The joint Tunisian-Lebanese …Yama Kan (…Upon a Time) by Yara Abu Haydar, conceived and directed by Wahid El-Agami, was a sketchy, fragmentary play about two couples returning in secret to the old family home, where only their grandmother and a useless male relative, who seems to live completely in the past and carries a gun he does not know how to use, remain. We soon learn that the house is claimed by strangers who threaten to invade it every moment. And if it is not obvious enough that the house is a transparent symbol for Palestine, the fairy tales the granny tells can leave one in no doubt. The play ends with the whole family, including the grandmother and the man with the ancient gun, deserting their home in fear at the sound of approaching strangers. Though it was a treat to see Hanan Haj Ali on stage, the performance suffered from too much stage business and superfluous movements and too many attempts at forced humour. 

 Waseeni Al-A’raj’s play Paper Woman, freely adapted by Murad Al-Snousi, directed by Sonia, and presented by the Algerian National Theatre troupe, struck me as two plays in one. The wife of a famous novelist and intellectual, her husband lying dangerously ill in hospital, is visited by another woman who tells her that for many years she has been his secret mistress, but now intends to make the whole affair public as she is sick of living in the shadows. But the story is suddenly interrupted, as the two women sit among piles of papers recalling the past, by a long documentary sequence of clips from demonstrations and riots and still photos dating back to the years of terror in Algeria, during which many intellectuals and artists left the country and many of those who stayed were assassinated. The intrusion of this record of Algerian political history would have been justified had it affected the relationship of the two women in any way. It did not. As soon as it came to an end, they picked up where they left off, as if nothing had happened. The main twist of the play is that we are never sure whether the visitor is real or a figment of the wife’s imagination. For many years her husband has named the heroines of his novels Mariam, a name she herself suggested, as it reminded her of a childhood friend. However, as the years went by, she began to be jealous of this imaginary woman, suspecting that there must be a real person behind the name.

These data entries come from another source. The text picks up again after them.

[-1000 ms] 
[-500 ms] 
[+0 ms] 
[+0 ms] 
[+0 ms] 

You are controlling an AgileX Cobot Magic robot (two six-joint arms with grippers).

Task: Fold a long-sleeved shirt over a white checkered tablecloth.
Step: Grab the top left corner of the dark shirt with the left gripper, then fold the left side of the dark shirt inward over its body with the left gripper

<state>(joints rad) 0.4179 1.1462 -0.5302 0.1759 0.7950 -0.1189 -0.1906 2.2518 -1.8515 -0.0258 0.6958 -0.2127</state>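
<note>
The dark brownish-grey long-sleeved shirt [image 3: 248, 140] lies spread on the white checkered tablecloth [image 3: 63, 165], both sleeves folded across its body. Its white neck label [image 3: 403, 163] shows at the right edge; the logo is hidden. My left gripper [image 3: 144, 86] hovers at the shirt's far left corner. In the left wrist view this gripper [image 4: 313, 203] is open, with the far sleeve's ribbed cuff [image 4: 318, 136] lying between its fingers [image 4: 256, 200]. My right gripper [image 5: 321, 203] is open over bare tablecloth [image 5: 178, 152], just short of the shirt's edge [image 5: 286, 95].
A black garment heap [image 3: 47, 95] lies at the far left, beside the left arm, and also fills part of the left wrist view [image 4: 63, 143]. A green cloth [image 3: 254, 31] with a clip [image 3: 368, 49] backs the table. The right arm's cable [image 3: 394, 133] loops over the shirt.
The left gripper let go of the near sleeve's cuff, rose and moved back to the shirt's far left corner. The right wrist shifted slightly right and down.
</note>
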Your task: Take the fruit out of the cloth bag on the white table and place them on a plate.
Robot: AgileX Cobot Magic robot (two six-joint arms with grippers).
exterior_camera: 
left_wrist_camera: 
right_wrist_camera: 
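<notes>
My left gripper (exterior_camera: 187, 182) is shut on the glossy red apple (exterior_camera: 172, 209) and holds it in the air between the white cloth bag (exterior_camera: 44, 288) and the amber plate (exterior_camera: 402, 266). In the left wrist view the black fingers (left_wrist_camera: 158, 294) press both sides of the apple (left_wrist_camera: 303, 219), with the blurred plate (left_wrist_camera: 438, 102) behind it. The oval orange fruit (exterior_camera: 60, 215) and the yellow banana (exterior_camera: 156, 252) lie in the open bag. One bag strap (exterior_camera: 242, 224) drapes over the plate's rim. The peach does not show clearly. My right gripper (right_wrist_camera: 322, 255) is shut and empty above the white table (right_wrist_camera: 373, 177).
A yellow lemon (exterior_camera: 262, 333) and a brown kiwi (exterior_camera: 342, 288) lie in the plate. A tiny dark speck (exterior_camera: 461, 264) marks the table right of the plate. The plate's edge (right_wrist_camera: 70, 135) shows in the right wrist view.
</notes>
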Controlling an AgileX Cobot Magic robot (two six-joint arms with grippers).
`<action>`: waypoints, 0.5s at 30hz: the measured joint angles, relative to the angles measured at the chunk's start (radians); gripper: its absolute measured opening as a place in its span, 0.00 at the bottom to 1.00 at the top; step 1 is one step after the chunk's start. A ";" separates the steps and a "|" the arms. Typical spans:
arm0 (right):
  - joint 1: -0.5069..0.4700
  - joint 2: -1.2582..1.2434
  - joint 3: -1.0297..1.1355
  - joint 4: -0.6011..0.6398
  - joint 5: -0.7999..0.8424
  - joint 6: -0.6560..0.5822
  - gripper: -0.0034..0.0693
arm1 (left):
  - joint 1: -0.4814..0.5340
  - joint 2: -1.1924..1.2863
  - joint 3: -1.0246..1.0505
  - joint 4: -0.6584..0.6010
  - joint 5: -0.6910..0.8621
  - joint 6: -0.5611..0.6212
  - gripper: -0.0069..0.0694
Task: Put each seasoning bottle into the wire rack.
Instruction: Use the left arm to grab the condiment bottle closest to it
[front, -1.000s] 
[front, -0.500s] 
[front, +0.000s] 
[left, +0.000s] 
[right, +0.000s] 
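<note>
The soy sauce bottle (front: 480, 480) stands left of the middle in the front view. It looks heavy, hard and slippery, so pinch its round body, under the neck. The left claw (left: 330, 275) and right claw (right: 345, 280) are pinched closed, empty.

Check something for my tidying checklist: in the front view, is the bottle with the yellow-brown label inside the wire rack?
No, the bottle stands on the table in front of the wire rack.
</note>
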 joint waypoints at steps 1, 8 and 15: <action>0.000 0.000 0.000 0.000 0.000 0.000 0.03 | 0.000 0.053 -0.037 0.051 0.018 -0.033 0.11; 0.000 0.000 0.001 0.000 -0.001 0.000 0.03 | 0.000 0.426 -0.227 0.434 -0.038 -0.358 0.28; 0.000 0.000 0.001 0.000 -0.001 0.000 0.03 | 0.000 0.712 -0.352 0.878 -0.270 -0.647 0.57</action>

The play ends as it opened, with the wife sitting on the floor, all alone, surrounded by piles of papers, which she flings into the air and scatters wildly about as the lights fade out.

According to an Egyptian proverb: “What you fear, you may later hold dear.” In other words, if you have misgivings about an experience, it may turn out well after all. Contrary to what I feared, my trip to Qatar was a pleasant and theatrically rewarding experience.